Chi continua però a promettere battaglia è Italia viva. Anche se le ricostruzioni interne garantiscono che non hanno intenzione di arrivare fino alla rottura del patto che tiene in piedi l’esecutivo, ufficialmente il leader e i suoi ribadiscono che non intendono fare “passi indietro”. “La legge Bonafede cambierà”, ha scritto a metà mattina Matteo Renzi su Facebook. “Come e quando cambierà dipende dalle arzigogolate tattiche parlamentari. Ma noi non ci fermeremo finché gli avvocati e i magistrati continueranno a dire che le proposte di Bonafede sono incostituzionali. Ci vorranno settimane di dibattito parlamentare ma non abbiamo fretta”. E ha aggiunto: “Fare i populisti riesce a tutti, fare politica no. Nessuno vuol far cadere il governo ma non accetteremo mai di diventare grillini. Meno che mai sulla giustizia”.

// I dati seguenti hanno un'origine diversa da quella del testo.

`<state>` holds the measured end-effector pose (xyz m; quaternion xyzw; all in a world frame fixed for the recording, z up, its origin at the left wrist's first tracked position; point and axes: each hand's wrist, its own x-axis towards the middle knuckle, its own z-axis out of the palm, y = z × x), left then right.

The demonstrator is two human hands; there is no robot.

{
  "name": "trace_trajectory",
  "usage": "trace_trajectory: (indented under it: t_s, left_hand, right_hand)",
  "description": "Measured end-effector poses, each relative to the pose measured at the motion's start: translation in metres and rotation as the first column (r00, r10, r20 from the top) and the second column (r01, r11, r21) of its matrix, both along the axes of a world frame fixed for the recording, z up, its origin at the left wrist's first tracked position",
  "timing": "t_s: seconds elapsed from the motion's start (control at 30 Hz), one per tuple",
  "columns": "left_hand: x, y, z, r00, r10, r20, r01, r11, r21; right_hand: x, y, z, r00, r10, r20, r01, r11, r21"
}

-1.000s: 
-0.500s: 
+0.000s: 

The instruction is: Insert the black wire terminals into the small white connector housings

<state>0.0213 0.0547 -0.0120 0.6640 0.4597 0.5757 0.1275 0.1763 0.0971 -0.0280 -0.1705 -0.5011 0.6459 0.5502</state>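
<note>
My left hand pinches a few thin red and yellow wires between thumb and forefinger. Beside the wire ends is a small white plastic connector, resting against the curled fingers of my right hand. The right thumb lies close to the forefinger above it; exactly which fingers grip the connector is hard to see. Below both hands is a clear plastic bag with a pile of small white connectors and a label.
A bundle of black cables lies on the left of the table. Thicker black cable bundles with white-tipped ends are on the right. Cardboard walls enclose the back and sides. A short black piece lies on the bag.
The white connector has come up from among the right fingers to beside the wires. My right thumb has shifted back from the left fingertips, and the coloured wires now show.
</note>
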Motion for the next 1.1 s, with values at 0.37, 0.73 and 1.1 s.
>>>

In mattinata il vicecapogruppo Pd alla Camera Michele Bordo aveva espresso soddisfazione per i retroscena che davano Italia viva positiva e pronta a votare la fiducia. “Hanno finalmente compreso che la loro contrarietà alle modifiche sostanziali concordate nella maggioranza sulla prescrizione avrebbe lasciato in vigore, purtroppo, la riforma Bonafede che loro stessi contestano”, si leggeva. “Meglio tardi che mai: avevamo detto sin dall’inizio che gli ultimatum erano sbagliati, siamo contenti adesso che Italia Viva abbia assunto una nuova posizione facendo marcia indietro”. A Bordo ha però replicato il coordinatore nazionale e vicepresidente della Camera Ettore Rosato ribadendo che Italia viva non ha cambiato idea: “Le dichiarazioni di queste ore del collega a nome dei deputati Pd sul tema della giustizia sono mediocri provocazioni su un terreno su cui converrebbe usare prudenza e saggezza. Sulla prescrizione, (lo dico in particolare a giornalisti, commentatori, colleghi di maggioranza al governo) noi contrasteremo qualsiasi forzatura istituzionale e non ci sarà nessuna marcia indietro e nessun tipo di accordo che vada a contrastare i principi costituzionali”. In particolare, secondo Rosato, “sarebbe uno scandalo” usare “il Milleproroghe per modificare il diritto penale”. Proprio questa è una delle contestazioni fatte nei giorni scorsi alla maggioranza, ma al momento l’ipotesi di inserire il lodo Conte bis in un decreto a parte sembra accantonata.